Originally Posted by reidjr
Part of the issue in Ottawa is there is an obession with parks and green space if you look at comments when a project comes up more times then not people say that would be a great spot for a park or we need a big garden etc it really gets silly at times.
Ottawa isn't just like any other city. It's a single industry town (data processing died 10 years ago and the wood industry 60 years ago). The city's one and only employer is the federal government and it provides the pay checks for over 100,000 employees as well as feeding all the lobbying and related industries in town.

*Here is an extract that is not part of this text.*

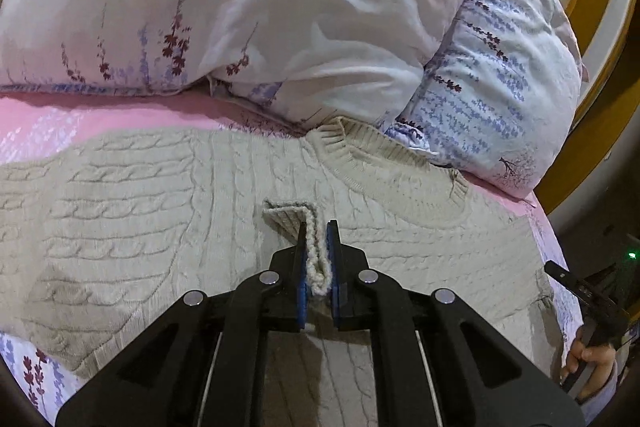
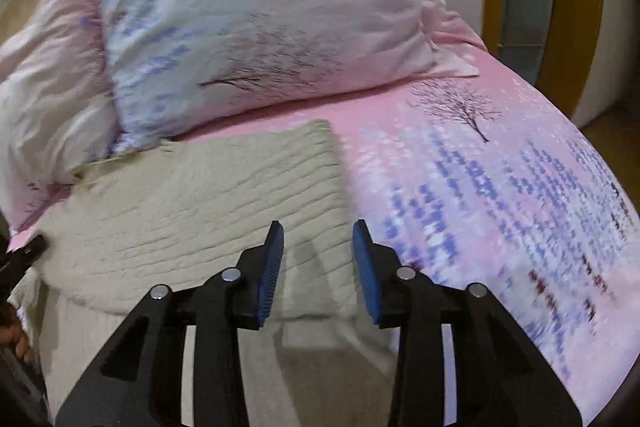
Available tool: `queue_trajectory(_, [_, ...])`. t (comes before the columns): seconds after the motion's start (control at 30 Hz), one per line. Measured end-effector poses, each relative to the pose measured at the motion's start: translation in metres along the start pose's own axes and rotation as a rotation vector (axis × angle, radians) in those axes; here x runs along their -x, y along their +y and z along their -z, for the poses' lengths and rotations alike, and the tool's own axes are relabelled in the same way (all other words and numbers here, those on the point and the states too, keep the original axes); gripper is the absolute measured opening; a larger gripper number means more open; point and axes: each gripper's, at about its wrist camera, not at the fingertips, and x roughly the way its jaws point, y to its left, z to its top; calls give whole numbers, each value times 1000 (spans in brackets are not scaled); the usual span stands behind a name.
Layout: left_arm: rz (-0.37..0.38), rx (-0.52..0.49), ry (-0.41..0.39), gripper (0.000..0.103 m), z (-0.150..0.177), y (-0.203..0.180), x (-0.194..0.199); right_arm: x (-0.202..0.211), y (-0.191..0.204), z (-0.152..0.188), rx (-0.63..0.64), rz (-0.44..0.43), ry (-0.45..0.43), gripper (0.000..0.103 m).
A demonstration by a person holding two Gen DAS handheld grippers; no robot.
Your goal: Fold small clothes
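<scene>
Pink bedding printed with lavender sprigs and bare trees covers the bed (image 2: 500, 187), and a cream cable-knit sweater (image 1: 160, 219) is spread flat across its near part. Behind the sweater a crumpled white duvet (image 1: 240, 7) is heaped, with a floral pillow (image 1: 500, 87) set just beside it on the right; the sweater's ribbed neckline (image 1: 380, 143) lies against the foot of both, so little room is left on that far side. Beyond the pillow, a yellow wooden frame (image 2: 576, 7) is seen.

A ribbed knit edge (image 1: 316, 255) is pinched between the blue pads of the left gripper (image 1: 318, 231), whose jaws are closed tight on it, and the strip is raised off the body of the sweater. The right gripper (image 2: 318, 231) is held over the sweater's right edge with its jaws partly apart and nothing between them. To its right, a broad stretch of open sheet is left free. In the left wrist view, a hand (image 1: 588, 359) is seen at the bed's right side.
</scene>
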Motion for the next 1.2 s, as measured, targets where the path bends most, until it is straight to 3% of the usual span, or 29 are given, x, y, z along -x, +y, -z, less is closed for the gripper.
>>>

The only other industry of relevance in town is the tourist industry. Tourists do not come to Ottawa to visit shopping malls and suburbs and tall condos. They come here and spend money here to see historical buildings, historical structures like the Rideau Canal, historical areas like the Market, Chinatown and Little Italy and, yes, green space and parks.
We are lucky to have the NCC to foot much of the cost of our tourist industry with Canadian taxpayers’ money (think Winterlude). Most Canadian tourist cities (think Vancouver, Halifax) do not have that privilege.
With 20,000 Ottawa federal jobs to be axed within the next 5 to 10 years (source CCPA), there will probably be a glut of condos in Ottawa. There will be less money going around and tourist dollars will be very valuable for the City help to pay for its infrastructures, old and new.
So, I wouldn't put down parks. There may be too much unused green open space along the Ottawa River, I agree. The NCC has been sitting on LeBreton Flats for the past 50 years and a plan to redevelop the Ottawa Chaudiere islands for at least 20 years. The city’s Strathcona Park is a gem and so are each and every one of possibly over a hundred protected areas that the city has for its citizens to use for leisure and play. Quality of life is what defines a city and parks are part of it.
The City has probably reached its optimum size anyway. Any bigger, the City may end up by spending much more to maintain itself that it can take in, even if taxes are increased considerably. Development can't go on forever in Ottawa. There is a limit to the number of jobs and to disposable income.
So, maybe we need a new planning model.